## Your task
Below is some data. Retype exactly the lines starting at the one with "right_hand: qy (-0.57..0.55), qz" and ending at the one with "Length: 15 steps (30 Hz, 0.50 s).".

## Given entries
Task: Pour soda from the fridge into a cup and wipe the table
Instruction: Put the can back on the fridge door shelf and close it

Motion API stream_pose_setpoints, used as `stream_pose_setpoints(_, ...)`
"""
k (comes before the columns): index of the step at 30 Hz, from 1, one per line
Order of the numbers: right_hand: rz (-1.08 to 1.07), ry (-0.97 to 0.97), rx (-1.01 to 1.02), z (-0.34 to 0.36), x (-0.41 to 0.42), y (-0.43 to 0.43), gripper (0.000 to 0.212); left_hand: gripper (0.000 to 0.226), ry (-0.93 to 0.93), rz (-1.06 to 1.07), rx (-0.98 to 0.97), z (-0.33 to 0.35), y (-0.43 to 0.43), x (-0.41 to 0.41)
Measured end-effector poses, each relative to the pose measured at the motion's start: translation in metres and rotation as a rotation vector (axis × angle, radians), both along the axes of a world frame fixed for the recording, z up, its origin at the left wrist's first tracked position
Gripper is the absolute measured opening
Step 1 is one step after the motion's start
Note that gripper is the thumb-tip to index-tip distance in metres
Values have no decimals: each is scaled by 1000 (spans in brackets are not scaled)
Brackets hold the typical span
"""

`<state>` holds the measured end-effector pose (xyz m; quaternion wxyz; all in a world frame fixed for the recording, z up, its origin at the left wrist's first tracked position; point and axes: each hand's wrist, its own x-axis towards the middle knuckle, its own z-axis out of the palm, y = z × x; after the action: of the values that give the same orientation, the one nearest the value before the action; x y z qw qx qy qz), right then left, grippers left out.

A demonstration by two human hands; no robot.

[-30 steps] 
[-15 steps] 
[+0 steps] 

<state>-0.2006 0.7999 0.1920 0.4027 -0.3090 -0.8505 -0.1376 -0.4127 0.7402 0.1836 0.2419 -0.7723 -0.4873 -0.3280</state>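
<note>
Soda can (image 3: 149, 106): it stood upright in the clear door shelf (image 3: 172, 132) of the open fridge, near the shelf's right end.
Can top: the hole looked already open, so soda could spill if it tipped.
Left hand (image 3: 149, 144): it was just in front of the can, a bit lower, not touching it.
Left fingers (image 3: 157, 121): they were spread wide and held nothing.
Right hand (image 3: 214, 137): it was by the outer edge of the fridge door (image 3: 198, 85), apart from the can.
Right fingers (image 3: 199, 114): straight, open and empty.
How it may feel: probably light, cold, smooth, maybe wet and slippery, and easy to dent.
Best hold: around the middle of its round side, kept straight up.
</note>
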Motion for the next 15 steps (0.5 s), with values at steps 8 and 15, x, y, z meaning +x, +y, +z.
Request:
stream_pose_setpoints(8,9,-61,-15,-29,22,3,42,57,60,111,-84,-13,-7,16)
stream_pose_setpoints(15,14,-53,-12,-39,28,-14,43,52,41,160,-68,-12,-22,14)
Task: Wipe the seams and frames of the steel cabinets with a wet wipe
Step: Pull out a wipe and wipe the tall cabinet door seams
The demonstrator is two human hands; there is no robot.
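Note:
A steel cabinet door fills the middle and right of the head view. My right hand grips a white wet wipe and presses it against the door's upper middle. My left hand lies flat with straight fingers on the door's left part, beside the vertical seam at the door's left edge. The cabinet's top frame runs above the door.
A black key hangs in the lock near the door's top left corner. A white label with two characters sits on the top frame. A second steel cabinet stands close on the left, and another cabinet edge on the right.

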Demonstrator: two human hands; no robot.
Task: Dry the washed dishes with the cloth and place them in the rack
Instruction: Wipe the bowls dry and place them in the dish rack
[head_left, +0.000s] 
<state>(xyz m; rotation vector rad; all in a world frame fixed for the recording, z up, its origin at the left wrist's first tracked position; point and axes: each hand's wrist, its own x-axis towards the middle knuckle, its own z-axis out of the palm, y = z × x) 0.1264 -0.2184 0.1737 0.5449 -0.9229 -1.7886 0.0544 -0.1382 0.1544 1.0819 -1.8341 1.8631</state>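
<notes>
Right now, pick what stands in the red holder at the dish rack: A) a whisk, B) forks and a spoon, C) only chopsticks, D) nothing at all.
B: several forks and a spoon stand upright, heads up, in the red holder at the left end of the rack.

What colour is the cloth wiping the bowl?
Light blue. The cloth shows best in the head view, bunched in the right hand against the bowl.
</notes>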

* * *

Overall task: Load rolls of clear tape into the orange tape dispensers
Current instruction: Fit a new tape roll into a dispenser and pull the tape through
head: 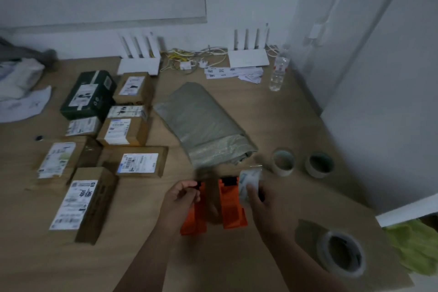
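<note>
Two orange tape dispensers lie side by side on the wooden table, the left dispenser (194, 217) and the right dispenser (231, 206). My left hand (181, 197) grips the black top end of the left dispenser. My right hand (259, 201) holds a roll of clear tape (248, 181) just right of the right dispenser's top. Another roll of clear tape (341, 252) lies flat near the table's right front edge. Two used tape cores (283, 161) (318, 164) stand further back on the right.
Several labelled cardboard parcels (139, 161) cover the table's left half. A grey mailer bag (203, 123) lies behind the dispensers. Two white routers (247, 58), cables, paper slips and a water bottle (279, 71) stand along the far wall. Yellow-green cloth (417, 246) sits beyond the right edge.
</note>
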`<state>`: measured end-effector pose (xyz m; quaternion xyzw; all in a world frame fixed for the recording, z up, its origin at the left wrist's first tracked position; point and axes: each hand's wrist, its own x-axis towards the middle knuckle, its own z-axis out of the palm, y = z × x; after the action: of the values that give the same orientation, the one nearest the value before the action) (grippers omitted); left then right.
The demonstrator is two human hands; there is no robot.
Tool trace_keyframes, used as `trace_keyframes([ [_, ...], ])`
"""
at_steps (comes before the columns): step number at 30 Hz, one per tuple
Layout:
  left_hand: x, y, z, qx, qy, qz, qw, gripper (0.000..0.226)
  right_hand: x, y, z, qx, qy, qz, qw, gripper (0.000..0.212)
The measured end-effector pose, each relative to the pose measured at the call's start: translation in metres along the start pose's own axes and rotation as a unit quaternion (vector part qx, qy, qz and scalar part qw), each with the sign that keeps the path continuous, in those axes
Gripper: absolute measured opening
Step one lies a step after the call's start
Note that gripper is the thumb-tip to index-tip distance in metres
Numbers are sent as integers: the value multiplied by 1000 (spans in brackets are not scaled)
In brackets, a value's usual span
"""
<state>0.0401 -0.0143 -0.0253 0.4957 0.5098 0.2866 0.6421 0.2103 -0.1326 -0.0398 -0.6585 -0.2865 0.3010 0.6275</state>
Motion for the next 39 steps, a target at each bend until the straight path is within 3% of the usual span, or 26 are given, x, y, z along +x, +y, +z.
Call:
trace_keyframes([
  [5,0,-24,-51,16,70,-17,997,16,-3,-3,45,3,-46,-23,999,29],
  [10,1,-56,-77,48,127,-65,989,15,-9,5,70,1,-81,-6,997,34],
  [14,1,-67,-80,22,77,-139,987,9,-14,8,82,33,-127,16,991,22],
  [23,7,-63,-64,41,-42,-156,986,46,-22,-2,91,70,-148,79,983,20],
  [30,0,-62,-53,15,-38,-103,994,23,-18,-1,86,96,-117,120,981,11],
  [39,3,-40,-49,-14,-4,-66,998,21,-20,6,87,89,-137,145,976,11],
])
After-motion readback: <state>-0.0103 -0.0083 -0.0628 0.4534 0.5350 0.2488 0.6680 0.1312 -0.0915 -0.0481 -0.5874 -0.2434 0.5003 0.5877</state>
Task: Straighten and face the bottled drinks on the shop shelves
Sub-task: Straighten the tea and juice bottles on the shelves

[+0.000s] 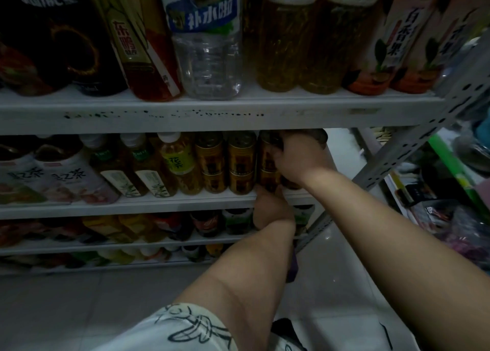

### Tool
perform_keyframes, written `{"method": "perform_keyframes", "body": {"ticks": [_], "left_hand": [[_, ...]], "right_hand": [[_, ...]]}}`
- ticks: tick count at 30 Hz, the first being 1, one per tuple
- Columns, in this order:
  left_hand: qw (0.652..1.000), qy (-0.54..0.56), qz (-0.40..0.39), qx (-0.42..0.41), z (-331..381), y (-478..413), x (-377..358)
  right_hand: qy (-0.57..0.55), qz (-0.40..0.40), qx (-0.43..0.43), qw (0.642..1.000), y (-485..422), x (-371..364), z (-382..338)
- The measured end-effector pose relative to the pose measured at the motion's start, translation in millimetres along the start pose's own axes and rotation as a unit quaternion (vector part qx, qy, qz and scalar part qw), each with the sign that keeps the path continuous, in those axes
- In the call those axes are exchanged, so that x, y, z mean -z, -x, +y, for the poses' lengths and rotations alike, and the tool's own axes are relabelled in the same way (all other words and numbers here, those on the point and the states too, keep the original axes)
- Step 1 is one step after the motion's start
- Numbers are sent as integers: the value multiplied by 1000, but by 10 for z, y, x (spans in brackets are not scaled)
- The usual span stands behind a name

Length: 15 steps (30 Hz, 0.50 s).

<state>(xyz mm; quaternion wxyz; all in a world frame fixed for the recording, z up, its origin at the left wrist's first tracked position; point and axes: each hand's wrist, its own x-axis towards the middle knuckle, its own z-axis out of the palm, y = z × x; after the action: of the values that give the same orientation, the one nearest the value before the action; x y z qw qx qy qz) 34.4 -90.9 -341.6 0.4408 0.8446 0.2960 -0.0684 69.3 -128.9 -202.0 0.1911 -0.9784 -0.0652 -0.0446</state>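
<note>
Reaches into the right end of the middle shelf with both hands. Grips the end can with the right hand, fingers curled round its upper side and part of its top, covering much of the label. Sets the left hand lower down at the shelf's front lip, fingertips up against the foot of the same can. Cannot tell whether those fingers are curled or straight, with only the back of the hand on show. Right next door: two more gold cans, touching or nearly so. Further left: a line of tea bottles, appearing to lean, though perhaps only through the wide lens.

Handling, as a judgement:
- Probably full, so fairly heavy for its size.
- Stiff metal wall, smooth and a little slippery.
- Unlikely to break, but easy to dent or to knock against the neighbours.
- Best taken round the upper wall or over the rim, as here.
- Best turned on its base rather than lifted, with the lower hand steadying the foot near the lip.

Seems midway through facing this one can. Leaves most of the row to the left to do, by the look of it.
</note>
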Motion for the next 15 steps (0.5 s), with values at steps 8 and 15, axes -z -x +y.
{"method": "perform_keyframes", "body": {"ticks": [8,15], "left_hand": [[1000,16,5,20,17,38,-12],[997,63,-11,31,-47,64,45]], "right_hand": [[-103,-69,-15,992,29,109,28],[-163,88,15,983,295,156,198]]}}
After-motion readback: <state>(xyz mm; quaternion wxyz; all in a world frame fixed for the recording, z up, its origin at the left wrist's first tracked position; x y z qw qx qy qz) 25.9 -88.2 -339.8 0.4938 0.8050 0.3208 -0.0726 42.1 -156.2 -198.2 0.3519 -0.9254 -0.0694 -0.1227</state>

## Result of this task
  right_hand: qy (-0.57..0.55), qz (-0.40..0.40), qx (-0.43..0.43), qw (0.642..1.000), y (-485..422), x (-371..364), z (-382..338)
- The measured end-effector pose relative to the pose measured at the motion's start, translation in millimetres along the start pose's own axes and rotation as a unit quaternion (vector part qx, qy, qz and scalar part qw), each with the sign that keeps the path continuous, in those axes
- In the call those axes are exchanged, so that x, y, z mean -z, -x, +y, for the poses' lengths and rotations alike, and the tool's own axes are relabelled in the same way (all other words and numbers here, those on the point and the states too, keep the original axes)
- Step 1 is one step after the motion's start
- Numbers are sent as integers: the value multiplied by 1000, but by 10 for z, y, x (spans in brackets are not scaled)
- The usual span stands behind a name

Length: 15 steps (30 Hz, 0.50 s).

There is no more to this answer.